All securities issued in connection with the private placement will be subject to a four-month-and-one-day statutory hold period. Completion of the private placement remains subject to the approval of the TSX Venture Exchange.
The funds will be used to pursue strategic initiatives and for general working capital purposes.
Calyx operates a software development business which produces custom software for enterprises and innovative, well-financed startups. Cannigistics Agri-Solutions Corp., a software development business that has created a software platform originally designed for advanced indoor agriculture, has now evolved to serve a wider range of industries and Canada Blockchain Holdings Corp., a company operating in the blockchain technology and cryptocurrency sector. Calyx also owns a portfolio of proprietary intellectual property with applications in crop enhancement, as well as messaging software assets.
For further information about Calyx, please visit www.calyxbio.com or contact:
President and Chief Executive Officer
Calyx Ventures Inc.
Neither the TSX Venture Exchange nor its Regulation Services Provider (as that term is defined in the policies of the TSX Venture Exchange) accepts responsibility for the adequacy or accuracy of this release.

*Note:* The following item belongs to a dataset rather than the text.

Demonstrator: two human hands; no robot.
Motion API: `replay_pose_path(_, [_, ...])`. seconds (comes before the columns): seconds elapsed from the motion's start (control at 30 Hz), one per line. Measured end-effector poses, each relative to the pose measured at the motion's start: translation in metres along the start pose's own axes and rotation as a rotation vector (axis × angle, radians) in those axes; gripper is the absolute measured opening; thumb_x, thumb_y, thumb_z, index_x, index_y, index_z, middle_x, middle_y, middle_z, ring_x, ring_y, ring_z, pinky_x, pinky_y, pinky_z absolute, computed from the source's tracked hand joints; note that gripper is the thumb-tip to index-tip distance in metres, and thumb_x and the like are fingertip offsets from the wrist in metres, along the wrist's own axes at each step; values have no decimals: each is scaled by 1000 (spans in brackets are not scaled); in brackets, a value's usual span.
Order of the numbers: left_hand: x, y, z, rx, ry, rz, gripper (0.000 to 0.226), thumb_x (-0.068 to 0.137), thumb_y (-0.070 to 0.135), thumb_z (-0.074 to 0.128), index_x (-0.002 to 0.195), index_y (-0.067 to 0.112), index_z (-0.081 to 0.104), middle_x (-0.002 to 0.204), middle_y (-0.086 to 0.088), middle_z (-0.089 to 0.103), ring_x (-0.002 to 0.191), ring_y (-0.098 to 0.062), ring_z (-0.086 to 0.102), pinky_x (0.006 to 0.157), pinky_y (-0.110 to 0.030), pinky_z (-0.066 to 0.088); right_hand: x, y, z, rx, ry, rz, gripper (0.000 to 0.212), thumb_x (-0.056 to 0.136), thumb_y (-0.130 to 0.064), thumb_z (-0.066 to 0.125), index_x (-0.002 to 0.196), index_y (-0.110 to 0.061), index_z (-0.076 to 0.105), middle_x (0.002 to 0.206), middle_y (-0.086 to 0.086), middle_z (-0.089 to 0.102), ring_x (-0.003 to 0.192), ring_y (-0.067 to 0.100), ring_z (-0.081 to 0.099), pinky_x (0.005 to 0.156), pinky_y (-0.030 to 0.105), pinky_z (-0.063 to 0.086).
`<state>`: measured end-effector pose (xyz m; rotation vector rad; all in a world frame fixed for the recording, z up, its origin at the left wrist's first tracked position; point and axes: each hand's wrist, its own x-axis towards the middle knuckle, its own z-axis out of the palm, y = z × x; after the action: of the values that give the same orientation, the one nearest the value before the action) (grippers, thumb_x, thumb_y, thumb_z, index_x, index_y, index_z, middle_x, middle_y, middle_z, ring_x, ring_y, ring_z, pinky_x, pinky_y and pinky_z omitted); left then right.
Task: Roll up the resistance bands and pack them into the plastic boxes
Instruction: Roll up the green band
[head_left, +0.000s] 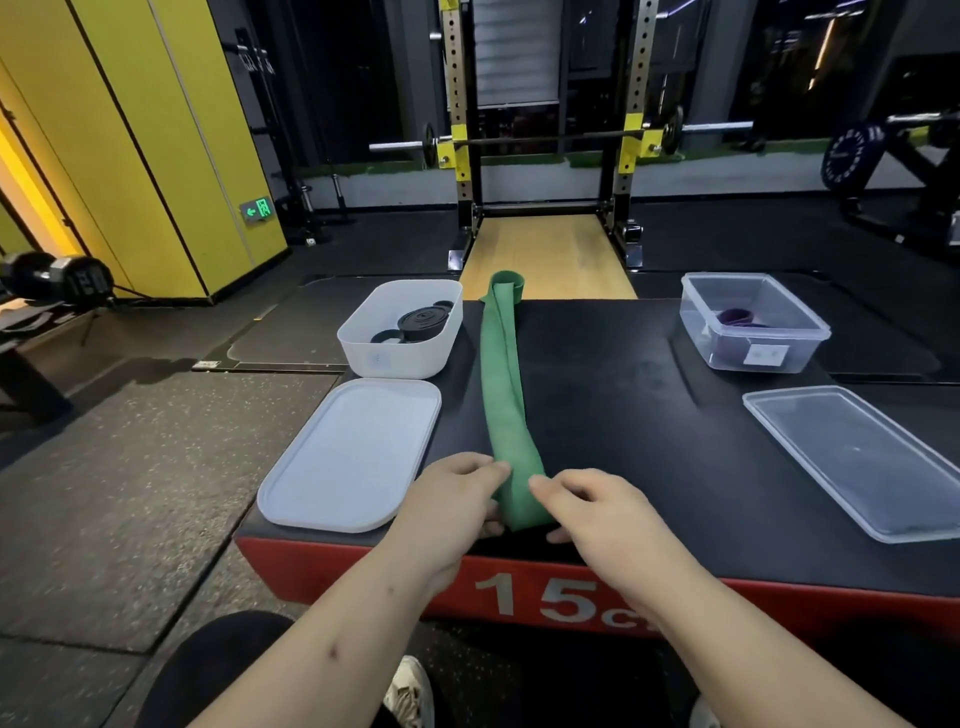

This news release may contain forward-looking statements. These statements are based on current expectations and assumptions that are subject to risks and uncertainties. Actual results could differ materially because of factors discussed in the management discussion and analysis section of our interim and most recent annual financial statement or other reports and filings with the TSX Venture Exchange and applicable Canadian securities regulators. We do not assume any obligation to update any forward-looking statements, except as required by applicable laws.